### THE DATA
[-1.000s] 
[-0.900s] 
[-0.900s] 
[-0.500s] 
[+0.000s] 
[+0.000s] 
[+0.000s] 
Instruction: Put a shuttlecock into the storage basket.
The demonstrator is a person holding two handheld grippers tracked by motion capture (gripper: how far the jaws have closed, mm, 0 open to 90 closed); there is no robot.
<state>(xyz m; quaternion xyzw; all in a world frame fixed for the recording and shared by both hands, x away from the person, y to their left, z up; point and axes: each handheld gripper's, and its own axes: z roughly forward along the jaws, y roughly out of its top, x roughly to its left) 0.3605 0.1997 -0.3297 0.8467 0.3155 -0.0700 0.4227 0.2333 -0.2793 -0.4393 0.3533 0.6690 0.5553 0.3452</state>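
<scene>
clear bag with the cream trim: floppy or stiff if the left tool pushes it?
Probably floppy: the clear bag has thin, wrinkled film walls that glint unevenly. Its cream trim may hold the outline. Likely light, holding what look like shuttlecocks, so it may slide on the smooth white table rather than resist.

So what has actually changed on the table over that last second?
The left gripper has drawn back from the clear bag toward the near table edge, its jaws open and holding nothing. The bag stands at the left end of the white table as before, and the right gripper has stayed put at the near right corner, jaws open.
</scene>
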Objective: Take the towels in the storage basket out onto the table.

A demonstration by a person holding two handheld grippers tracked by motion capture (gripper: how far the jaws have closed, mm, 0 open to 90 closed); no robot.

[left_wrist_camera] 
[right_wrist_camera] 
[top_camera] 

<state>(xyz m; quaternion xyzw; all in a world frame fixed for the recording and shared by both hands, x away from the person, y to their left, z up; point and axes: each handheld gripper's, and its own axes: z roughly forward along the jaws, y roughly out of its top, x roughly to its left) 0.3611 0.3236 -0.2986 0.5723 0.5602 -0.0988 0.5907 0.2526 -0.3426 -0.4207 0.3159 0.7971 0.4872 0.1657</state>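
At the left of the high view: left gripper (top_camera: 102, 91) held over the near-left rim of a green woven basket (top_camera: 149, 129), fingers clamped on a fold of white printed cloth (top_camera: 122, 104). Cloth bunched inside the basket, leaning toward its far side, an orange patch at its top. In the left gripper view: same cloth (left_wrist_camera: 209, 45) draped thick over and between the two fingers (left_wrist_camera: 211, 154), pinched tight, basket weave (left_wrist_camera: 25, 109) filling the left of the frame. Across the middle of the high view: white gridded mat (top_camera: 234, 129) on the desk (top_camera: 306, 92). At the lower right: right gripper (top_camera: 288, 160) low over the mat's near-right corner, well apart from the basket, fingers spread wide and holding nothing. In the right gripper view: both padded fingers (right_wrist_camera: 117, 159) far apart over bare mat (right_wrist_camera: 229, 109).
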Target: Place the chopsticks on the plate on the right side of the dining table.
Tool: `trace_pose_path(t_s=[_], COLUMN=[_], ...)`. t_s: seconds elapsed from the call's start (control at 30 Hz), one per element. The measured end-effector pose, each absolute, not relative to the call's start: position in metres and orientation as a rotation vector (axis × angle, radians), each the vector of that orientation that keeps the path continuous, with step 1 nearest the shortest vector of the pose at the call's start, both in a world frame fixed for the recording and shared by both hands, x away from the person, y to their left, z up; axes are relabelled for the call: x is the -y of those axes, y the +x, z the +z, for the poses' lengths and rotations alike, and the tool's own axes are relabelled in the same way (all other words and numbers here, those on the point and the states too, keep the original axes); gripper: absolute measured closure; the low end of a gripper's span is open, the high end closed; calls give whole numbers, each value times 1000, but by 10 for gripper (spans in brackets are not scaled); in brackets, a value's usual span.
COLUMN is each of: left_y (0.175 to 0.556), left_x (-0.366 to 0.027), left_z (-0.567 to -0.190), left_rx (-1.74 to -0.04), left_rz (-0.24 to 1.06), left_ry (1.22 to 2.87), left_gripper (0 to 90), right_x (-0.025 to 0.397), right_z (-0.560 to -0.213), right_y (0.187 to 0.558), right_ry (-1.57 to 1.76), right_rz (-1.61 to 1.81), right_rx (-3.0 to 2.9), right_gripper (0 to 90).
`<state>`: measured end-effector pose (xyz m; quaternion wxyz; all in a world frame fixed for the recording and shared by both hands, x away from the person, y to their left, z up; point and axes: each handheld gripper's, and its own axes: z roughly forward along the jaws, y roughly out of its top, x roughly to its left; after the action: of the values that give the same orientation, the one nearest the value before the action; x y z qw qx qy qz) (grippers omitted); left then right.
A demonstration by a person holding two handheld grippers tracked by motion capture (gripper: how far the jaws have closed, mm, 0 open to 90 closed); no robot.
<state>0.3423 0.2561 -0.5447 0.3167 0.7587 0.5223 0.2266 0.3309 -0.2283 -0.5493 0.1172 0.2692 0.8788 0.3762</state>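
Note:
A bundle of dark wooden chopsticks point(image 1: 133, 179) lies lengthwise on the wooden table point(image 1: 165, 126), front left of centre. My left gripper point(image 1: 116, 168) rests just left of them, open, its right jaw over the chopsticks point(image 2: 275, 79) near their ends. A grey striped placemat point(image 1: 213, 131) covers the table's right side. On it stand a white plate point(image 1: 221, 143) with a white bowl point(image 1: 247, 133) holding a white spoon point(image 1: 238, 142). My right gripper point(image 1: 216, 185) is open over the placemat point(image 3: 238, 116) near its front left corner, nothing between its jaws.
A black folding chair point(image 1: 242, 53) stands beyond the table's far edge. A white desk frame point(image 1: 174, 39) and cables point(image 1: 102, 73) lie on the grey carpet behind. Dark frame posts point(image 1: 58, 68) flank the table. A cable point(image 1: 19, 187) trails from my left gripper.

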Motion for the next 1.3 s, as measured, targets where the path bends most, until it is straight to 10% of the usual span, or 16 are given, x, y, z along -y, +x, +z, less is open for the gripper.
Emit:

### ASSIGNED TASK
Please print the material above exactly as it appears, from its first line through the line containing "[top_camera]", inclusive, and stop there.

### ANSWER SECTION
[-1.000s] 
[-0.900s] 
[-0.900s] 
[-0.500s] 
[+0.000s] 
[+0.000s] 
[+0.000s] 
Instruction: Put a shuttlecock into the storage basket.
The demonstrator is a person holding two handheld grippers tracked by motion capture (gripper: how far the jaws have closed, mm, 0 open to 90 closed); there is no robot.
<state>(xyz m; quaternion xyzw; all in a world frame fixed for the recording and shared by both hands, x away from the person, y to their left, z up; point and axes: each handheld gripper's, and its own axes: z roughly forward along the jaws, y roughly out of its top, x roughly to its left) 0.3605 0.1997 -0.3297 0.8467 0.3155 -0.0700 0.4227 0.2333 -0.2793 -0.4393 0.3533 0.6690 0.5553 0.3452</state>
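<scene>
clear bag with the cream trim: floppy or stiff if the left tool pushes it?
Probably floppy: the clear bag has thin, wrinkled film walls that glint unevenly. Its cream trim may hold the outline. Likely light, holding what look like shuttlecocks, so it may slide on the smooth white table rather than resist.

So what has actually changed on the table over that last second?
The left gripper has drawn back from the clear bag toward the near table edge, its jaws open and holding nothing. The bag stands at the left end of the white table as before, and the right gripper has stayed put at the near right corner, jaws open.
</scene>
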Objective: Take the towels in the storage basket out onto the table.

A demonstration by a person holding two handheld grippers tracked by motion capture (gripper: how far the jaws have closed, mm, 0 open to 90 closed); no robot.

[left_wrist_camera] 
[right_wrist_camera] 
[top_camera] 

Work on this exercise has been completed.